Work order: Please write out the listing again, keeping every character the same.

Supplied information:

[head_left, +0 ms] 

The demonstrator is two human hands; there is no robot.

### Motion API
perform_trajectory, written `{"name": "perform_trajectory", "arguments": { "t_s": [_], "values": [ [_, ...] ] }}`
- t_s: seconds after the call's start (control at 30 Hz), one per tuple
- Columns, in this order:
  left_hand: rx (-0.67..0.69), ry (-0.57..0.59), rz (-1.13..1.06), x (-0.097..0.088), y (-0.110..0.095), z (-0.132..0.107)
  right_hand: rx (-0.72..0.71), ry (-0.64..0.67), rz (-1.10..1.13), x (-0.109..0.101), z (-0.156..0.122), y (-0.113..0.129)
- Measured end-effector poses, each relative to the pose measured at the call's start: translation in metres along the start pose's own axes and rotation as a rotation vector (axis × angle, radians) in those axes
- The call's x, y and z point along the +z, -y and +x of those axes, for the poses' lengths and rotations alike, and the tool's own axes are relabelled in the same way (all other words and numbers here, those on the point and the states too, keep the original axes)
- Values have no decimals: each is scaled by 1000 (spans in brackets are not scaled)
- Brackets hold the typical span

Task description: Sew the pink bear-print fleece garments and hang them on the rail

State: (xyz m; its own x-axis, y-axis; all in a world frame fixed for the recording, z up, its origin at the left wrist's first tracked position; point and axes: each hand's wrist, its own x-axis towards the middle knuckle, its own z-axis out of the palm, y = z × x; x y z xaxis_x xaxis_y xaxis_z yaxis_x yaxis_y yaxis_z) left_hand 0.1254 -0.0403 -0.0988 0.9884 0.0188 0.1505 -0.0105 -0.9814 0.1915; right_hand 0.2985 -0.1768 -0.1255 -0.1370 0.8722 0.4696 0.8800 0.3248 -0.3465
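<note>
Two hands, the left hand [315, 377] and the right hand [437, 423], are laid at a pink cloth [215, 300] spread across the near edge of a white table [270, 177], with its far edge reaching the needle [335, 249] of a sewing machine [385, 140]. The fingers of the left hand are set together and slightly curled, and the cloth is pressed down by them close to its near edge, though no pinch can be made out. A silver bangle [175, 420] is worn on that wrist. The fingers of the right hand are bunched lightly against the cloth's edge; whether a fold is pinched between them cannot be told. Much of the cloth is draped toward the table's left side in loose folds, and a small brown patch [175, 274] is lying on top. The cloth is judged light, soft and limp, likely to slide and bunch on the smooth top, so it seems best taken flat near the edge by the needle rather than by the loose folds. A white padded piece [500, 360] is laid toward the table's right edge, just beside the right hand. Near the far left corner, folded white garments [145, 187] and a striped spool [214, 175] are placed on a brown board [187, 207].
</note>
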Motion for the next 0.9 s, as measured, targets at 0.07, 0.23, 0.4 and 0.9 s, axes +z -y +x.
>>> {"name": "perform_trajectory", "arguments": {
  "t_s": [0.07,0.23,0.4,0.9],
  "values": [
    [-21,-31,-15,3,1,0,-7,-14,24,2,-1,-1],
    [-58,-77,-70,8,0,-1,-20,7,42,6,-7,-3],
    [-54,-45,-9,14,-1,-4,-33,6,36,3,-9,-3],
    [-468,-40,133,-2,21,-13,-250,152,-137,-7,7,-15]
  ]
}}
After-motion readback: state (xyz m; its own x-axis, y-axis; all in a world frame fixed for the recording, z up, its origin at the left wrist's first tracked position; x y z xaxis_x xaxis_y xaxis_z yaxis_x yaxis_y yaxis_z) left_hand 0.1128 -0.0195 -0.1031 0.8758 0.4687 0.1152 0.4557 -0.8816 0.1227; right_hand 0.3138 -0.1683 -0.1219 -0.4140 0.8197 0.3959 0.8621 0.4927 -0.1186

Finished task:
[head_left, +0 ms] 

The demonstrator is two human hands; there is no robot.

### Motion API
perform_trajectory, written `{"name": "perform_trajectory", "arguments": { "t_s": [_], "values": [ [_, ...] ] }}`
- t_s: seconds after the call's start (control at 30 Hz), one per tuple
- Columns, in this order:
  left_hand: rx (-0.67..0.69), ry (-0.57..0.59), rz (-1.13..1.06), x (-0.097..0.088), y (-0.110..0.095), z (-0.132..0.107)
  right_hand: rx (-0.72..0.71), ry (-0.64..0.67), rz (-1.10..1.13), x (-0.109..0.101), z (-0.156..0.122), y (-0.113..0.129)
- Measured end-effector poses, each relative to the pose measured at the call's start: translation in metres along the start pose's own axes and rotation as a rotation vector (axis × angle, radians) in those axes
- The call's x, y and z point along the +z, -y and +x of those axes, for the poses' lengths and rotations alike, and the tool's own axes are relabelled in the same way (all other words and numbers here, those on the point and the states too, keep the original axes)
- Values have no decimals: each is scaled by 1000 (spans in brackets are not scaled)
- Brackets hold the typical span

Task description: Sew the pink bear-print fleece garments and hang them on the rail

State: (xyz m; its own x-axis, y-axis; all in a world frame fixed for the recording, z up, its origin at the left wrist's first tracked position; point and axes: each hand's wrist, its own x-axis towards the middle knuckle, its own z-axis out of the palm, y = z × x; x y z xaxis_x xaxis_y xaxis_z yaxis_x yaxis_y yaxis_z) left_hand 0.1254 -0.0403 -0.0988 0.9884 0.0188 0.1505 -0.0105 -0.9814 0.1915; right_hand 0.2985 -0.1768 -0.1255 -0.1370 0.8722 0.4696 0.8800 0.3248 -0.3465
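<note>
Two hands, the left hand [315, 377] and the right hand [437, 423], are laid at a pink cloth [215, 300] spread across the near edge of a white table [270, 177], with its far edge reaching the needle [335, 249] of a sewing machine [385, 140]. The fingers of the left hand are set together and slightly curled, and the cloth is pressed down by them close to its near edge, though no pinch can be made out. A silver bangle [175, 420] is worn on that wrist. The fingers of the right hand are bunched lightly against the cloth's edge; whether a fold is pinched between them cannot be told. Much of the cloth is draped toward the table's left side in loose folds, and a small brown patch [175, 274] is lying on top. The cloth is judged light, soft and limp, likely to slide and bunch on the smooth top, so it seems best taken flat near the edge by the needle rather than by the loose folds. A white padded piece [500, 360] is laid toward the table's right edge, just beside the right hand. Near the far left corner, folded white garments [145, 187] and a striped spool [214, 175] are placed on a brown board [187, 207].
</note>
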Motion for the next 0.9 s, as measured, targets at 0.07, 0.23, 0.4 and 0.9 s, axes +z -y +x.
>>> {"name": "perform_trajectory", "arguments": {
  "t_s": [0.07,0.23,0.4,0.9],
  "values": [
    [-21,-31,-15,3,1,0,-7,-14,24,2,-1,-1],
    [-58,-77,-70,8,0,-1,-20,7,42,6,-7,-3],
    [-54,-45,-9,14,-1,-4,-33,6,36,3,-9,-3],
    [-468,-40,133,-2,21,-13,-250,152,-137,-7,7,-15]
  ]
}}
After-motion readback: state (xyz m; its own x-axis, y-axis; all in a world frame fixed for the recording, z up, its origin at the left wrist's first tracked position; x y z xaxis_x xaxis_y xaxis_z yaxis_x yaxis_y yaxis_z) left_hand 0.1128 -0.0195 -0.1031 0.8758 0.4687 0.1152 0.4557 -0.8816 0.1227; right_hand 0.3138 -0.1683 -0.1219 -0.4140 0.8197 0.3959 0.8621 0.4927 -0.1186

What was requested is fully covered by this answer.